Após quatro mortes
causadas pelo vírus H1N1, a Diocese de Taubaté (SP), cidade de 300 mil
habitantes, orientou aos religiosos que evitassem orações de mãos dadas, entre
outros cuidados, para diminuir os riscos de contaminação.
As diretrizes foram
repassadas também para outros dez municípios abrangidos pela diocese.
Um dos pedidos do
comunicado é "omitir a saudação da Paz", momento em que os fiéis se
cumprimentam.
Também foi feito um
alerta para que a "procissão do ofertório" não seja mais realizada.
Nesse ritual, comum em missas especiais e de domingo, hóstias, pães e vinho são
levados até o altar, fazendo com que circulem em diferentes ambientes com
grande aglomeração de pessoas, aumentando os riscos de propagação do vírus.
Já a hóstia da comunhão
deverá ser entregue sem ser molhada antes no vinho, como muitas vezes acontece.

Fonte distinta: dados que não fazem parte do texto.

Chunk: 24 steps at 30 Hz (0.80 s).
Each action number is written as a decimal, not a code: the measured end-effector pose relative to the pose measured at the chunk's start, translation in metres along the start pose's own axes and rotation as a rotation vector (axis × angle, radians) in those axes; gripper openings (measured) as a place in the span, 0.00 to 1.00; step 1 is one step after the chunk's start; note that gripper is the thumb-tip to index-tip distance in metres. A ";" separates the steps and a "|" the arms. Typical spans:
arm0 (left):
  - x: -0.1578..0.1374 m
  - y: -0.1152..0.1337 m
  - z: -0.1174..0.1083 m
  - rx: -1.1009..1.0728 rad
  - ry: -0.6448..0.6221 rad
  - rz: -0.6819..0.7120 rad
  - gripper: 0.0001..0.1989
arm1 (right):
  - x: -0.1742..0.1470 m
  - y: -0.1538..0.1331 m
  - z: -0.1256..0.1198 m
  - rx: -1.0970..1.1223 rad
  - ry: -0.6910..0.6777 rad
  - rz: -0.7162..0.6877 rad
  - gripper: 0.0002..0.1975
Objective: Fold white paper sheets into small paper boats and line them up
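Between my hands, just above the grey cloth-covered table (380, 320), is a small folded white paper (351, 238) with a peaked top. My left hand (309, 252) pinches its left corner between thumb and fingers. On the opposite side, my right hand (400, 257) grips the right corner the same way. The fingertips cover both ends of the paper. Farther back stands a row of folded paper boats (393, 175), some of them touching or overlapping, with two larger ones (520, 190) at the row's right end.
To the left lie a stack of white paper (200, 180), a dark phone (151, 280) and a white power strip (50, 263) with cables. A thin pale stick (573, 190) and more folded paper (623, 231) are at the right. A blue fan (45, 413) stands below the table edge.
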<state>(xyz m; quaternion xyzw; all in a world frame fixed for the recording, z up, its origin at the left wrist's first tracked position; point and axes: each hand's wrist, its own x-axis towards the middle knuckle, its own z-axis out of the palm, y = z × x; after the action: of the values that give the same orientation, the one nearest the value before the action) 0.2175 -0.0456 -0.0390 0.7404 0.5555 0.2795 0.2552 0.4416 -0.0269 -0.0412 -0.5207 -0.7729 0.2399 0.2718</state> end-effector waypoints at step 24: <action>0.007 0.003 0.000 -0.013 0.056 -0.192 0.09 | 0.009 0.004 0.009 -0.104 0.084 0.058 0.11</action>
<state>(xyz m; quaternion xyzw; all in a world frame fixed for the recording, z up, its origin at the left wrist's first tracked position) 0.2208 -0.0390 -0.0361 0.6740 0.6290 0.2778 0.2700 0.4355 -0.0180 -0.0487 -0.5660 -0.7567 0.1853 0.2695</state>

E precisa ser colocada nas mãos do fiel, em vez de sobre a língua, como é de
costume. Nesse momento, segundo a doutrina, os fiéis recebem o corpo e o sangue
de Cristo.
A circular da diocese
orienta também os religiosos para os casos de visitas a pessoas doentes em
casas e hospitais. Elas deverão ser feitas com "particular atenção,
sobretudo se várias forem visitadas em sequência", segundo o comunicado,
para reduzir a chance de contaminação cruzada.
O alerta, direcionado a
"sacerdotes, diáconos, ministros extraordinários da sagrada comunhão
eucarística, agentes de pastoral e ao povo de Deus em geral", também
indica a importância de manter abertos os locais de missas e reuniões para
melhorar a ventilação.
Sarampo
também preocupa.
A infectologista Rosana
Richtmann, da Sociedade Brasileira de Infectologia, diz que medidas contra a
gripe são sempre importantes. Mas lembra que a grande preocupação agora no
estado é com o sarampo. São 384 casos confirmados, crescimento de 86% em menos
de 15 dias.
Para a especialista, é
fundamental que as igrejas orientem a população sobre a doença, transmitida com
mais facilidade do que a gripe.
Como frequentam missas
e celebrações com grande número de pessoas, os fiéis precisariam ser orientados
sobre os sintomas do sarampo, como febre, tosse persistente, lacrimejamento,
mal-estar. Se um deles aparecer, a dica é não frequentar as igrejas.
"É um momento
importante no estado porque a transmissão do vírus do sarampo é muito fácil,
então, qualquer pessoa com suspeita não deve nem sair de casa, muito menos ir
num lugar com muita gente com nas missas", afirmou.